Um pedido de vista, formulado pelos deputados Ana Júlia e Arilson Chiorato, ambos do PT, adiou para a próxima terça-feira (2) a votação, na Comissão de Constituição e Justiça (CCJ) da Assembleia Legislativa do Paraná (Alep), do relatório do deputado Luiz Fernando Guerra (Novo) no qual confirma parecer do Conselho de Ética e Decoro Parlamentar da Casa para a cassação do mandato do deputado Renato Freitas (PT).

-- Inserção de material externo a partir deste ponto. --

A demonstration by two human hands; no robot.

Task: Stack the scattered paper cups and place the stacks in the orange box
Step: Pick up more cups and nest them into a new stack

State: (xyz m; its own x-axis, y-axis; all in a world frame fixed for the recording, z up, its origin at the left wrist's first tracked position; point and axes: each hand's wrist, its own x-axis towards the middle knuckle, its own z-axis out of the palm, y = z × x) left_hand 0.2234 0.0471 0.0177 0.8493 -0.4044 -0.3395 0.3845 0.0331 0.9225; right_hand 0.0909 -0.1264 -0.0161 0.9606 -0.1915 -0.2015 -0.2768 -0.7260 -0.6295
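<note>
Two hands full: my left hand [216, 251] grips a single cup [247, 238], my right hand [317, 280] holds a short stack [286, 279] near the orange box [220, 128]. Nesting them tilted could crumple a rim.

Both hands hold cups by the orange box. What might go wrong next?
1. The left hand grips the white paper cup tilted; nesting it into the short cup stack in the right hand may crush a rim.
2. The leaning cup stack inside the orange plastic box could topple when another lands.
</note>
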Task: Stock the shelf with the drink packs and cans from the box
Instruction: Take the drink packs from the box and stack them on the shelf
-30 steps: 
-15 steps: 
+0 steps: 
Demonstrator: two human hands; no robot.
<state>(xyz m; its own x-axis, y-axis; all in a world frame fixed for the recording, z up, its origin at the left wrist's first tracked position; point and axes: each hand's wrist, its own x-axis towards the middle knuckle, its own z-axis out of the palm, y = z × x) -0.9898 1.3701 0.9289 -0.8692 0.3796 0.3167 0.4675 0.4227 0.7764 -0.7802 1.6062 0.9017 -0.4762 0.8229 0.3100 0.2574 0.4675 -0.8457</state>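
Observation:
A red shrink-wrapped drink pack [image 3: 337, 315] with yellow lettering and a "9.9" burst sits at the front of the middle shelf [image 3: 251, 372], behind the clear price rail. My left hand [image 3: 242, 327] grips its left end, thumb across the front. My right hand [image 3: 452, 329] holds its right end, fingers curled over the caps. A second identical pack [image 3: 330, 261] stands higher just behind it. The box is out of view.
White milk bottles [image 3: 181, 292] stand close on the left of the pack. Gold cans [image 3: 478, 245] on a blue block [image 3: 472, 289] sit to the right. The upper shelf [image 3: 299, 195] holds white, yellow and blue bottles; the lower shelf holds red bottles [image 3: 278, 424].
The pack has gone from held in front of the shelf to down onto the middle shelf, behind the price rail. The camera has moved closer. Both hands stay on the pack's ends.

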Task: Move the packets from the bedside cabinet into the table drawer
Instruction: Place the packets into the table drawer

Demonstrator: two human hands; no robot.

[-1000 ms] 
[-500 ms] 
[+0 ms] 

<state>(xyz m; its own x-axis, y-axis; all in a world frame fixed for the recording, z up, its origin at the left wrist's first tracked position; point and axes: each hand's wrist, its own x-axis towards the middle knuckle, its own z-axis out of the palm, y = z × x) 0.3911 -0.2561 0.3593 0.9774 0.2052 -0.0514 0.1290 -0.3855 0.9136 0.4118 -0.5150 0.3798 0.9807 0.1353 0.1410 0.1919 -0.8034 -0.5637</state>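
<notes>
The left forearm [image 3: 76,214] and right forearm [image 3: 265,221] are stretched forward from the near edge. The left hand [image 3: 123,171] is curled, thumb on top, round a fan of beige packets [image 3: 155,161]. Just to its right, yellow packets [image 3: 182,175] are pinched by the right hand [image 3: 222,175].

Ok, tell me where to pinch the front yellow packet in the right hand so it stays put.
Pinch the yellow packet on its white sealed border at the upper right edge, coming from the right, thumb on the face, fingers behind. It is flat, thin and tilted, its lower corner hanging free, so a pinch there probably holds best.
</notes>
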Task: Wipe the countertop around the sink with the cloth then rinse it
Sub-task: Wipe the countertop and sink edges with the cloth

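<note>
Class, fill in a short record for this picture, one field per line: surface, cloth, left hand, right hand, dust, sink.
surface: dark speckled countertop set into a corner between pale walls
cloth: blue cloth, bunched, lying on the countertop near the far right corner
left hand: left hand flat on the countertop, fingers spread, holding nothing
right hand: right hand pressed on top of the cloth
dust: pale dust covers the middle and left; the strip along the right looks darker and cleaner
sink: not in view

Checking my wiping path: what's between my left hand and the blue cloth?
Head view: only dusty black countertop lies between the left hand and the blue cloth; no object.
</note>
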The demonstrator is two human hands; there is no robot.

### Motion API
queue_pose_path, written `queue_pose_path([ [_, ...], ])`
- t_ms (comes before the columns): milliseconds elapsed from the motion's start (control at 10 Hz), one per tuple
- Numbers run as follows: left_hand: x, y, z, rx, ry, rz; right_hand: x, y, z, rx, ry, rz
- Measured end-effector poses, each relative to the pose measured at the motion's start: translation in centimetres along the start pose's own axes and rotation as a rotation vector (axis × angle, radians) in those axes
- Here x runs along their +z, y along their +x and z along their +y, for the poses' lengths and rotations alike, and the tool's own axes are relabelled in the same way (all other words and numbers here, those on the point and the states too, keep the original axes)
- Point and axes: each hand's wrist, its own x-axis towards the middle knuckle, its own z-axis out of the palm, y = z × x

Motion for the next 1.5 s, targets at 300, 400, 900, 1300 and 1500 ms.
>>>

A sessão da CCJ foi realizada no início da tarde desta terça-feira (26). Para o advogado de Freitas, Edson Abdala, não há como se punir o deputado, já que ele não estava no exercício de mandato. “É inadmissível a perda do mandato de um deputado que estava no exercício privado de suas ações, como definiu o Ministério Público do Paraná, que afirma que Renato Freitas não estava em exercício de mandato”, disse durante a defesa na CCJ.
Guerra disse no relatório que o exercício de mandato é permanente. “O mandato não é uma jornada de expediente, é algo permanente, quando não há suspensão dele. Por essa razão, a tese privada não afasta de si a tese disciplinar, já que o episódio se tornou público para o âmbito ético disciplinar”, pontuou.
O processo contra Renato Freitas teve origem após uma briga registrada em novembro de 2025, na Rua Vicente Machado, no Centro de Curitiba. Se passar pela CCJ, após o pedido de vista, o processo será levado ao plenário para votação por parte dos deputados.